Fitch Ratings has lowered Whirlpool Corporation's long-term Issuer Default Rating to BB from BB+. The ratings action also reduced the company's unsecured debt ratings to BB, with the Recovery Rating remaining at RR4 from BB+/RR4. Fitch affirmed Whirlpool's Short-Term IDR and commercial paper ratings, and left Whirlpool Europe B.V.'s commercial paper rating at B. The Rating Outlook accompanying the action is Negative.
Fitch's move reflects its view that Whirlpool's margin recovery will take longer than previously assumed, a dynamic that will keep leverage elevated even after the company raised equity through common stock and a mandatory convertible preferred stock issuance to reduce debt. The agency now expects Whirlpool's EBITDA margins to settle in a narrower, lower range than before - between 7.5% and 8.5% in 2026 and 8% to 9% in 2027. Those forecasts are modestly higher than 2025 levels but fall short of Fitch's earlier projection that margins would settle between 9% and 10% in both 2026 and 2027.

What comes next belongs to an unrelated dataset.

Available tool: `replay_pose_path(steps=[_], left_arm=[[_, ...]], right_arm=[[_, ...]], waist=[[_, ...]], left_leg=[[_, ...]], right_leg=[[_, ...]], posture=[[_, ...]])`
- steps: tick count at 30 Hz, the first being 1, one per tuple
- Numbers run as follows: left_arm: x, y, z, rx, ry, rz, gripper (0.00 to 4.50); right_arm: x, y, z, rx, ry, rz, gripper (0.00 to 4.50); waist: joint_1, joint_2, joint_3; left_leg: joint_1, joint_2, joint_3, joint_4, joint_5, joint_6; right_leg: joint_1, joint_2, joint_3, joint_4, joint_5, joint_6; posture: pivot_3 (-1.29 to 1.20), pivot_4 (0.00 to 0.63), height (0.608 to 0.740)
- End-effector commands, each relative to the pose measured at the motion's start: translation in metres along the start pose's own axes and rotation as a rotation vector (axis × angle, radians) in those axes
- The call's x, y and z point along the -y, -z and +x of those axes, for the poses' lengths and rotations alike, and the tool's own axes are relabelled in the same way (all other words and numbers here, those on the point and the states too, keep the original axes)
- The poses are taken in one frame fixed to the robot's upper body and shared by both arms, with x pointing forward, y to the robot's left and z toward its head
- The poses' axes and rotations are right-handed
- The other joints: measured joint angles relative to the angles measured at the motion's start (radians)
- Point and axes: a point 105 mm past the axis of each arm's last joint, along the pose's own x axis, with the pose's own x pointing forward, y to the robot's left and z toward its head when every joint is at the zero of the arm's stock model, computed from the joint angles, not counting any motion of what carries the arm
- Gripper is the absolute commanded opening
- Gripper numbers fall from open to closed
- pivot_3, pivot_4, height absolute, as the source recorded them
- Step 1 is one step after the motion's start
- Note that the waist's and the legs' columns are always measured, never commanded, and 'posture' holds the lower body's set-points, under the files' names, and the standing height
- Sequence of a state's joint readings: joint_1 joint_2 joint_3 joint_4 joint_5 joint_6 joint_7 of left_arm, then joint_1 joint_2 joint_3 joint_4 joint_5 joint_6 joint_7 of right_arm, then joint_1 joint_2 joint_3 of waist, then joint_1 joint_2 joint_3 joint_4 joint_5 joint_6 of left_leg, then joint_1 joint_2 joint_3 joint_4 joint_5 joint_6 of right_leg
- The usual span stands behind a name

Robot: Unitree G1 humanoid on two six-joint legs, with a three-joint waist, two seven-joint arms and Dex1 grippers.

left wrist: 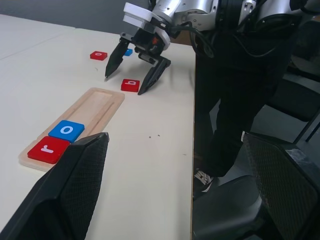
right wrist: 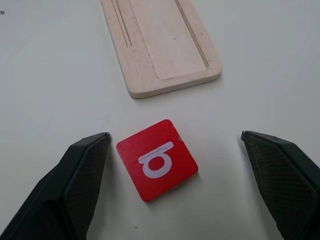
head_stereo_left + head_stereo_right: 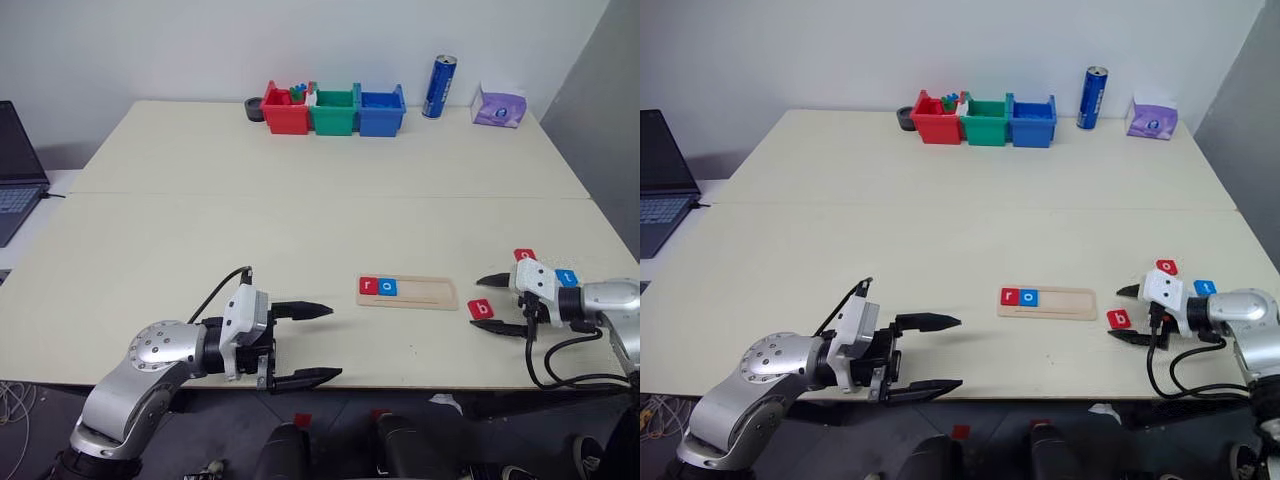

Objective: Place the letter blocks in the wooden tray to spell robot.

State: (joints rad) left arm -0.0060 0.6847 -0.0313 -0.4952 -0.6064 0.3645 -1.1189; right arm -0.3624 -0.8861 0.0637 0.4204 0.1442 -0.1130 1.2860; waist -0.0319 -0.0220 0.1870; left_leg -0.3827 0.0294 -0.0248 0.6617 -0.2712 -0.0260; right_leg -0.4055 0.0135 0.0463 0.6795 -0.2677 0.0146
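Observation:
The wooden tray (image 3: 420, 293) lies near the table's front edge, with a red "r" letter block (image 3: 368, 287) and a blue "o" block (image 3: 388, 287) at its left end. A red "b" block (image 2: 157, 160) lies flat on the table just right of the tray. My right gripper (image 3: 476, 302) is open and straddles it, one finger on each side, not touching. A red block (image 3: 525, 255) and a blue "t" block (image 3: 567, 278) lie behind that hand. My left gripper (image 3: 335, 342) is open and empty, pointing right toward the tray from its left.
Red (image 3: 285, 110), green (image 3: 333, 112) and blue (image 3: 381, 112) bins stand at the back, with a blue can (image 3: 439, 87) and a purple tissue pack (image 3: 498, 105) to their right. A laptop (image 3: 15, 170) sits at far left. The table's front edge runs just below both hands.

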Motion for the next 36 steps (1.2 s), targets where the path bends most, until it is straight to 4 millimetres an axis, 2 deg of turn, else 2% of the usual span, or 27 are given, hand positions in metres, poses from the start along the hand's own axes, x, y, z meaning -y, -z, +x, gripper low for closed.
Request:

Fitch cited several pressures behind its Negative Outlook. Ongoing weakness in demand, tariff-related headwinds, and continued competitive intensity are central factors. The ratings agency also highlighted commodity and geopolitical risks, noting that higher oil prices and uncertainty stemming from the conflict in Iran add to the outlook's downside.
On leverage, Fitch expects adjusted EBITDA leverage to be roughly 5x at the end of 2026, improving to below 4.5x by year-end 2027. Revenue assumptions incorporate an expectation of flat product demand in 2026 but still forecast organic revenue growth of 3.5% to 4.5%, a result Fitch attributes to meaningful product launches coming in 2025.
Fitch warned that the conflict in Iran could undermine the revenue and margin outlook through multiple channels. The agency pointed to the possibility of higher oil prices feeding renewed inflationary pressures, which in turn could delay Federal Reserve rate cuts and keep 30-year mortgage rates above 6% - outcomes that would weigh on consumer spending and housing-related demand.
Separately, Whirlpool recently raised $1.1 billion from an issuance of preferred stock and common equity. Fitch said the proceeds were used to repay a EUR500 million note maturing in November 2026 and to pay down short-term borrowings.
On cash flow, Fitch projects a free cash flow margin below 1% in 2026, improving to a range of 1.2% to 1.7% in 2027. Those FCF projections assume capital expenditures of 2.5% to 3.0% of revenues and steady dividend payments.
Note: This article reports Fitch Ratings' published assessments and expectations without adding new data or interpretation beyond the agency's stated positions.